Methods for measuring aptamer-protein equilibria: A review

Research output: Contribution to journalShort surveypeer-review

118 Scopus citations

Abstract

Aptamers are single stranded DNA or RNA molecules that have been selected using in vitro techniques to bind target molecules with high affinity and selectivity, rivaling antibodies in many ways. In order to use aptamers in research and clinical applications, a thorough understanding of aptamer-target binding is necessary.

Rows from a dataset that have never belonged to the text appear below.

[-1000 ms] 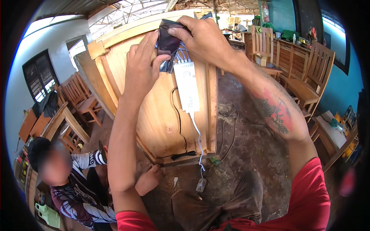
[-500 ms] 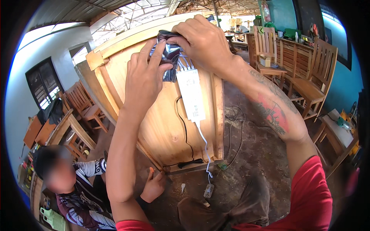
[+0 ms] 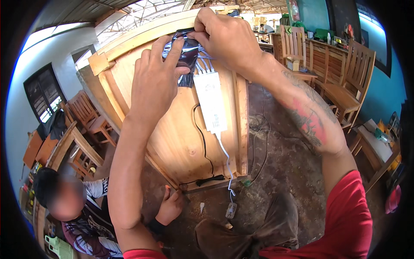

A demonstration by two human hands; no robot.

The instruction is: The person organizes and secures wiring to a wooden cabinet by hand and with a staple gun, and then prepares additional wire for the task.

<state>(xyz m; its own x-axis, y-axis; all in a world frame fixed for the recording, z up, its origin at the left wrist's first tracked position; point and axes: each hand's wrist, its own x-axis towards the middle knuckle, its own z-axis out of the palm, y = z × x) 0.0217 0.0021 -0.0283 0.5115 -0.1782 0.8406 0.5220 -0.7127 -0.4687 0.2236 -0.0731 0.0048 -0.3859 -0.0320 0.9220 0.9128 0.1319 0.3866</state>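
Observation:
A white rectangular power supply box [image 3: 210, 103] is on the back of the wooden cabinet [image 3: 181, 142], with several thin wires [image 3: 204, 65] out of its top end and a white cord [image 3: 227, 162] from its bottom. Glossy black tape [image 3: 188, 56] covers the bundled wires above the box. My left hand [image 3: 156, 82] lies against that tape, fingers stretched and thumb apart, pressing it to the wood. Close by, my right hand [image 3: 228, 41] pinches the tape's upper edge between thumb and bent fingers; the fingertips are partly hidden.
A black cord [image 3: 207, 146] runs down the panel to a small bundle. On the floor lies a socket block [image 3: 231, 210]. A seated person [image 3: 82, 220] is at lower left, one hand [image 3: 170, 206] near the cabinet's base. Wooden chairs [image 3: 355, 80] stand right and left.
The black tape now lies flatter and wider across the wires. My right hand has moved slightly up along its edge, while the left keeps pressing. The whole view has shifted a little.

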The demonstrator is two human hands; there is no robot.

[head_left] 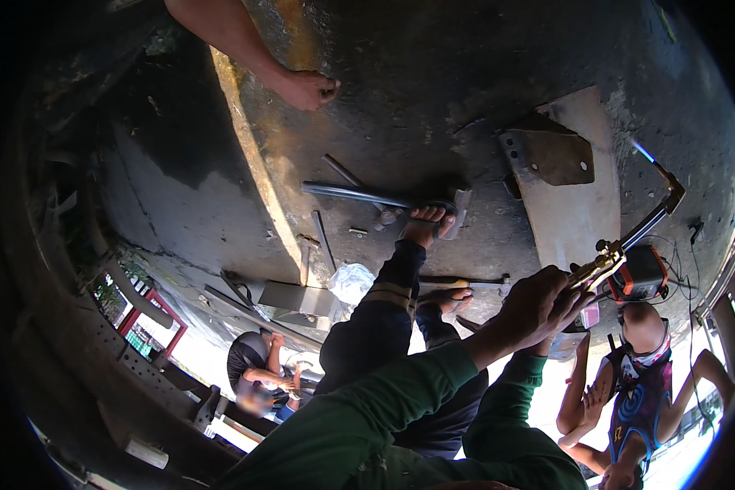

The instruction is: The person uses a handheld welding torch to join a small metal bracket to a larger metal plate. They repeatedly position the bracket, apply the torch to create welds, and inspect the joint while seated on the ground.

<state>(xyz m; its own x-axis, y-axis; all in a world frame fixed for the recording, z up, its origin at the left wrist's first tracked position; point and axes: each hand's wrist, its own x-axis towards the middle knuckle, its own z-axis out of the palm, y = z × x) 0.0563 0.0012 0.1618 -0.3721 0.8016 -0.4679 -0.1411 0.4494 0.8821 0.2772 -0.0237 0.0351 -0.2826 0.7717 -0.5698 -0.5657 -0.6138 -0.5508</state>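
Note:
My left hand (531, 309) is closed around a cutting torch (606, 260) near its brass valves. Partly hidden behind it, my right hand (570, 314) also grips the torch, around the handle. The torch's tubes slant up and to the right to a bent head (674, 189), where a blue flame (643, 152) burns. Left of the flame, a pale flat metal plate (576, 216) lies on the floor, with a brown steel piece with holes (557, 157) on it. The flame is apart from both. Green sleeves cover my forearms.
A hammer (457, 214) and metal bars (355, 194) lie by my foot (427, 227). Another person's hand (306, 90) reaches in from the top. An orange-and-black machine (639, 273) with cables stands right, near another person (641, 392). Someone else (257, 371) crouches lower left.

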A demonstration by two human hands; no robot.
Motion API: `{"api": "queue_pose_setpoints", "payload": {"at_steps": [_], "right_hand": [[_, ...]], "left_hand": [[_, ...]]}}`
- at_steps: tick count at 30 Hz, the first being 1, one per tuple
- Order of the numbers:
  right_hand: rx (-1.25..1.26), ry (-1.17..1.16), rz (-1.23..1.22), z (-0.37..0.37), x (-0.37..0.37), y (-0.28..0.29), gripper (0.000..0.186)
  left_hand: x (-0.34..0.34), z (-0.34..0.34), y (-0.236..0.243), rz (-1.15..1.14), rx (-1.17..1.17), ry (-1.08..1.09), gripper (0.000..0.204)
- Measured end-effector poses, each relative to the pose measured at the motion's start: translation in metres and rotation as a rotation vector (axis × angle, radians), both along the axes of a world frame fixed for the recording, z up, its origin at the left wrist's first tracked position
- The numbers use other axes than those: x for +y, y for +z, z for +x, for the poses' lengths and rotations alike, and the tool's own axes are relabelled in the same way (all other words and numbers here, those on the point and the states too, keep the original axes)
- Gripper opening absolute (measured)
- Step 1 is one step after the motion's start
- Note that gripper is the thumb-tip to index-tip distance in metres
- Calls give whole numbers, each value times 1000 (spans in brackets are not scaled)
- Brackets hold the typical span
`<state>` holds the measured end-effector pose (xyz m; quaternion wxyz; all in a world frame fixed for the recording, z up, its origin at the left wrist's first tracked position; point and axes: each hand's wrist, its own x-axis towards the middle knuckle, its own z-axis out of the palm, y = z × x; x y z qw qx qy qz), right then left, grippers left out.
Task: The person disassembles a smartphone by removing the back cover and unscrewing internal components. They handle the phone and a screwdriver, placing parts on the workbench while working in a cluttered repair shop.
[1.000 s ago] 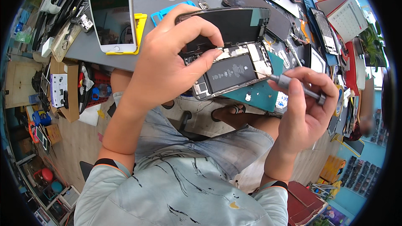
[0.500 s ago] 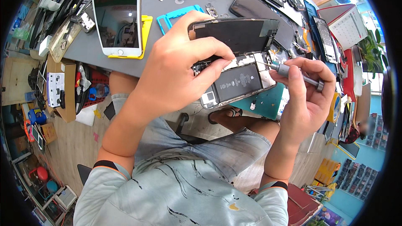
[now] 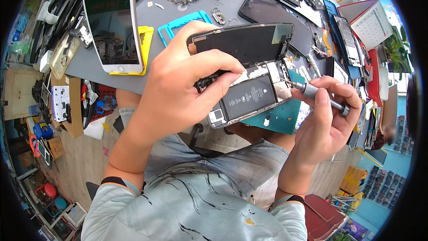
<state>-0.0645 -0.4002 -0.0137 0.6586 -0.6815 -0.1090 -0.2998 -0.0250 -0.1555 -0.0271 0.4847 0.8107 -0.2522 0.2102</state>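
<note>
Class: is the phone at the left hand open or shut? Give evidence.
The phone is open: its screen panel stands raised, exposing the black battery.

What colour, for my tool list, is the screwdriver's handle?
Grey, with a darker end; the handle shows best in the head view, in the right hand.

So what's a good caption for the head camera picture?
Right hand aims a screwdriver at an opened phone, left hand over its other end.

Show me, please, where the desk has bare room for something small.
Bare grey desk lies between the white phone and blue frame; another patch borders that phone's lower left. The right side, past the opened phone and screwdriver, is crowded with parts.
</note>
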Motion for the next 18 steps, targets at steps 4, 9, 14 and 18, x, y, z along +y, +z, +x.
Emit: {"api": "queue_pose_setpoints", "payload": {"at_steps": [4,9,14,18], "right_hand": [[-29,33,17,4,0,-6,24],[-30,29,27,3,2,-10,26],[-28,32,64,3,2,-13,27],[-19,23,77,4,0,-14,27]], "left_hand": [[-1,1,-2,-2,-29,-15,26],[-1,1,0,8,-15,-5,27],[-2,1,1,33,-28,15,27],[-2,0,1,50,-12,35,27]]}}
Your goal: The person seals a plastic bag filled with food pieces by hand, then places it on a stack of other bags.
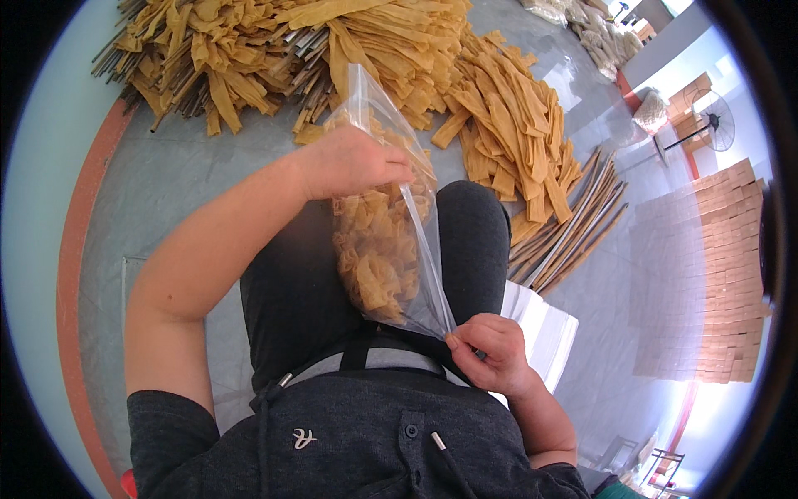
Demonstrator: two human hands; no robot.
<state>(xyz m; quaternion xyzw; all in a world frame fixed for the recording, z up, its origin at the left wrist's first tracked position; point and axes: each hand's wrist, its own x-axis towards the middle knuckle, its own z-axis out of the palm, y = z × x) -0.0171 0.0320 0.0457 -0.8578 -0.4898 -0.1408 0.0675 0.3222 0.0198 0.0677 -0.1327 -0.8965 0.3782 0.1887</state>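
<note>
A clear plastic bag [426, 241] lies across my lap, filled with crinkled tan-yellow pieces [376, 249] whose material I cannot make out. My left hand [353, 164] is closed on the bag's edge strip, partway along it, with the fingertips pinched together. At the near end of the same strip, my right hand [490, 351] pinches the bag's corner between thumb and forefinger. Between the two hands the strip runs fairly straight. Its far corner stands up beyond my left hand, over the piles on the floor.
Ahead lies a large heap of tan-yellow strips [407, 41] with thin rods [307, 50] among them. A second strip pile [515, 108] and a bundle of long sticks [573, 220] lie to the right. A white stack [544, 333] sits by my right thigh. Brown cartons [706, 274] and a fan [712, 121] stand farther right.
</note>
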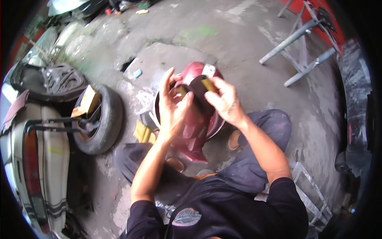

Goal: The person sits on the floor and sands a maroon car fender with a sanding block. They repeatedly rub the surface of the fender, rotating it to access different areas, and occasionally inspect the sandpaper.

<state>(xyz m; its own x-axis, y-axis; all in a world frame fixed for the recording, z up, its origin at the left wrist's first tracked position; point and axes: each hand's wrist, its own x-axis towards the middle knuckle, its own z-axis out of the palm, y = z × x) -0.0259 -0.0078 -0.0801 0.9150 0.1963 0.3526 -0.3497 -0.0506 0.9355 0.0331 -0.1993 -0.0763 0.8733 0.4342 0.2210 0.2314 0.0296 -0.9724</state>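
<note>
My left hand (pixel 172 113) and my right hand (pixel 225 99) are raised in front of me over a glossy dark red panel (pixel 191 144), which looks like a vehicle body part. Between them is a dark, bent sheet (pixel 197 92) with yellow-brown ends, like sandpaper. The thumb and fingers of my right hand pinch its right end. At the left end, my left thumb and forefinger close on the other yellow part, while the remaining fingers stick up. Beneath the panel shows the pale rim of a round container (pixel 217 130), mostly hidden.
Yellow folded pieces (pixel 142 132) lie left of the panel. Further left are a tyre (pixel 114 115) with a yellow box (pixel 90 99) on it, and a pale bumper-like part (pixel 55 159) with a red lamp. A metal stand (pixel 304 59) is at the far right. My bent legs flank the panel.
</note>
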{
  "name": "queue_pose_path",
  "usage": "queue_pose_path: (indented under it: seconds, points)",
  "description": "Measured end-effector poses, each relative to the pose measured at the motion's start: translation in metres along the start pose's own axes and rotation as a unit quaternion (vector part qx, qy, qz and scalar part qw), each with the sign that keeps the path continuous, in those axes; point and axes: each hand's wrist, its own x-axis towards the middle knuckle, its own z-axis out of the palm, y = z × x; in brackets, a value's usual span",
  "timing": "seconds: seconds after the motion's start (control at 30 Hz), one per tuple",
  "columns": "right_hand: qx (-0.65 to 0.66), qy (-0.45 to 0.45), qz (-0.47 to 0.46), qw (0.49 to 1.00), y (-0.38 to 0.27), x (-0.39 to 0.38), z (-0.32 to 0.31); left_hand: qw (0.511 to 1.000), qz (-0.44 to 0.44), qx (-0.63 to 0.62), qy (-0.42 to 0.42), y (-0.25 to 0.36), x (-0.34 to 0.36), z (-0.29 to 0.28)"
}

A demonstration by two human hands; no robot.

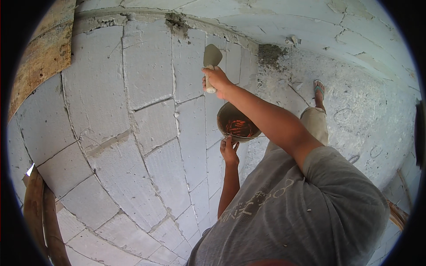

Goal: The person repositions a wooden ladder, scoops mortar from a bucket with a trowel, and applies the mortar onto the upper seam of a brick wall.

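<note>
My right hand (216,80) is closed around the pale handle of a trowel (212,56). Its grey-green blade points up, in front of the light block wall (153,119); whether it touches the wall I cannot tell. Below, my left hand (229,150) grips the near rim of a dark bucket (224,116), fingers curled over the edge beside a thin wire handle. Inside the bucket lie several slim orange-red pieces (239,128), too small to name for certain. My right forearm passes over the bucket's right side and hides part of it.
A rough concrete floor (355,115) spreads to the right, where my sandalled foot (319,91) stands. Dark mortar (271,56) lies in the far corner. A wooden board (44,57) hangs at upper left, and bamboo poles (44,217) stand at lower left.
</note>
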Motion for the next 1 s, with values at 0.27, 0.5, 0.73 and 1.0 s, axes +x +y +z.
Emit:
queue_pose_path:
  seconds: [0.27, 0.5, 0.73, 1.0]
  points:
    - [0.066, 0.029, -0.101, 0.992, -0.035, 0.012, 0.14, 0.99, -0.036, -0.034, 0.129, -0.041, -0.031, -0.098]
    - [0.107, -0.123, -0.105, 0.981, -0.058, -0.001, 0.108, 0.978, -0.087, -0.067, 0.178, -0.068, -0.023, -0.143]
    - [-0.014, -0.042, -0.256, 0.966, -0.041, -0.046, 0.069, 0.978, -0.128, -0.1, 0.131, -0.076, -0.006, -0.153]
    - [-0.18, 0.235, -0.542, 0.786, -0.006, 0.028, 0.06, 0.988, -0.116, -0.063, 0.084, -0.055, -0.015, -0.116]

In this article, we review methods for assessing aptamer-protein binding using separation based techniques such as dialysis, ultrafiltration, gel and capillary electrophoresis, and HPLC; as well as mixture based techniques such as fluorescence intensity and anisotropy, UV-vis absorption and circular dichroism, surface plasmon resonance, and isothermal titration calorimetry. For each method the principle, range of application and important features, such as sample consumption, experimental time and complexity, are summarized and compared.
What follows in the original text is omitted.